Dear Editor,

I would like to raise an issue with the paper by Amit et al. published in Annals of Surgical Oncology.1 While the paper was published several years ago, it is still very relevant as it remains the largest series to report on outcomes of elective neck dissection (END) for adenoid cystic carcinoma. My concern is that for several anatomic subsites, readers could think that the rate of node positivity is much higher than it actually is. Quoting from the abstract: “The overall rate of occult nodal metastases among the patients who underwent END was 17% (38/226). The highest incidence of occult nodal metastases was with the oral cavity (66%).” The Results section has similar phrasing: “Subgroup analysis showed that the highest incidences of occult nodal metastases were among the patients with oral cavity tumors (66%, 25/38) and those with tumors of the major salivary gland (24%, 9/38).”

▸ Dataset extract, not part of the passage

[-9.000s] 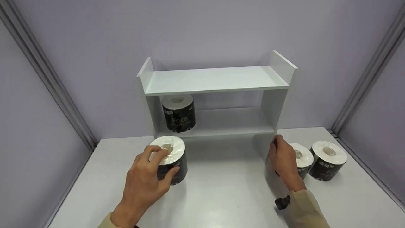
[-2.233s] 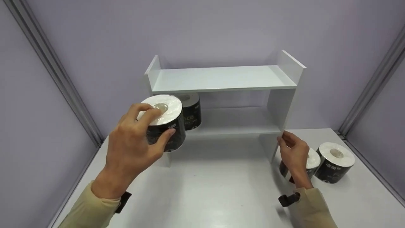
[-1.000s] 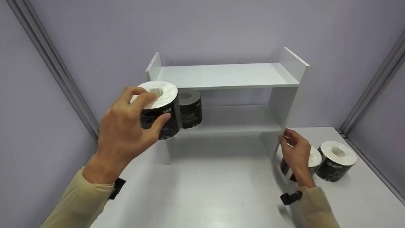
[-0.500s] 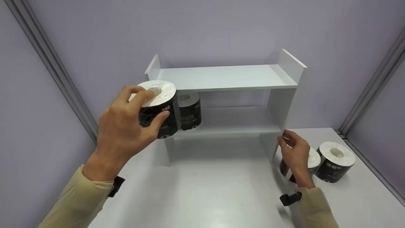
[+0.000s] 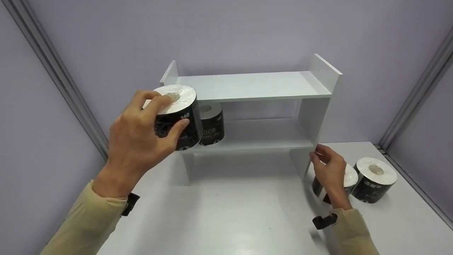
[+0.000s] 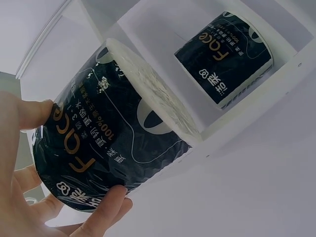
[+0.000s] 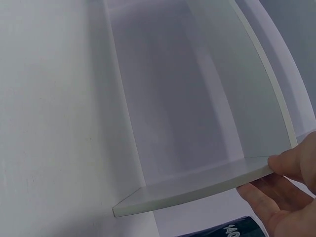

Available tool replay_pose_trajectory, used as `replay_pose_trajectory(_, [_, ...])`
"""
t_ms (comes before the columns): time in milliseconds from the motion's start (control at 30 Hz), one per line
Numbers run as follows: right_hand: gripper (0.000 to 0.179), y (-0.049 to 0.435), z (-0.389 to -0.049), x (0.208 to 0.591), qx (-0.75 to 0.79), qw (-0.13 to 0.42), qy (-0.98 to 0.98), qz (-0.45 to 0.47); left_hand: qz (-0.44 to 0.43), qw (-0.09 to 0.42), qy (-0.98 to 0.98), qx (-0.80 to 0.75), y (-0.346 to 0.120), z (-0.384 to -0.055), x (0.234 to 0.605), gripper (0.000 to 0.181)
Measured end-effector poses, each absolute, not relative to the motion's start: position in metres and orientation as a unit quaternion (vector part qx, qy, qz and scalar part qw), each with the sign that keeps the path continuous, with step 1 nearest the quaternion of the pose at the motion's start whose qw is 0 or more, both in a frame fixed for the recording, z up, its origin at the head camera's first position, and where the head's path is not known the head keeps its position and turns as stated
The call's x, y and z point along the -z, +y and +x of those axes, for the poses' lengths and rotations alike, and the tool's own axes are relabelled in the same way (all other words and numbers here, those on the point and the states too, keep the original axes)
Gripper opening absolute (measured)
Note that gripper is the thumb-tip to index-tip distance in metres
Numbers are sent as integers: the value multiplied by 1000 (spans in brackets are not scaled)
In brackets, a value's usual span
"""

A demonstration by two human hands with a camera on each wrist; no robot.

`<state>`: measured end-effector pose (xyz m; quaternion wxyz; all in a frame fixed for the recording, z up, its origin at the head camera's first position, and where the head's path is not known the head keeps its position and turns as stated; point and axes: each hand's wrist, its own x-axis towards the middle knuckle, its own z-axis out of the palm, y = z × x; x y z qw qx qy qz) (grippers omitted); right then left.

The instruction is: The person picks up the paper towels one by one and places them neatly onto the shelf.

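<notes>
My left hand (image 5: 136, 136) grips a black-wrapped toilet paper roll (image 5: 189, 129), thumb on its side and fingers over the white top near the core hole. The roll is held in the air in front of the left end of a white two-tier shelf (image 5: 247, 86). Behind it, a second toilet paper roll (image 5: 214, 129) stands on the middle board, partly hidden in the head view but plain in the left wrist view. My right hand (image 5: 331, 173) pinches the front edge of the shelf's right side panel (image 7: 197, 190), between thumb and fingers.
Two more toilet paper rolls stand on the white table (image 5: 226, 219) right of the shelf: a nearer one (image 5: 350, 177), partly behind my right hand, and an outer one (image 5: 371, 189). Pale walls (image 5: 247, 32) enclose the back and sides.
Over nine seconds my left hand has lifted the toilet paper roll from beside the shelf's lower left, rising slightly still in the last half second. My right hand stays at the side panel.
</notes>
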<state>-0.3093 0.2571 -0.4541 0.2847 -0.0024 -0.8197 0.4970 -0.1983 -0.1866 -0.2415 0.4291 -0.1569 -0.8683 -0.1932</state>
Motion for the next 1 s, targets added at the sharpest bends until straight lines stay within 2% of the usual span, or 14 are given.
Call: replay_pose_trajectory(1000, [32,259,-310,456,-495,287,-820,-4,-180,443,-859,183,-175,-203,223,47])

I fear that some readers would interpret this as stating that 66% of the oral cavity cancer patients had nodal metastases found at the time of END, when the correct statement is that 66% of the 38 patients with END and nodal metastases had oral cavity primaries. A separate paper about these patients, from the same group, makes it clear that the node positivity rate among oral cavity patients was much lower, at 22%: “Subgroup analysis revealed that the highest incidence rates of occult nodal metastases were in patients with oral cavity tumors (22%; 25 of 116), and in those with cancer of the paranasal sinuses (16%; 4/24).”2 The other paper’s use of the term ‘incidence’ is more consistent with the textbook definition of incidence proportion (“the proportion of people who become cases during the time interval among those who were in the population at the start of the interval”).3 In this case, the population is patients with oral cavity adenoid cystic carcinoma who had END, and cases are the subset of that population with positive nodes found during END.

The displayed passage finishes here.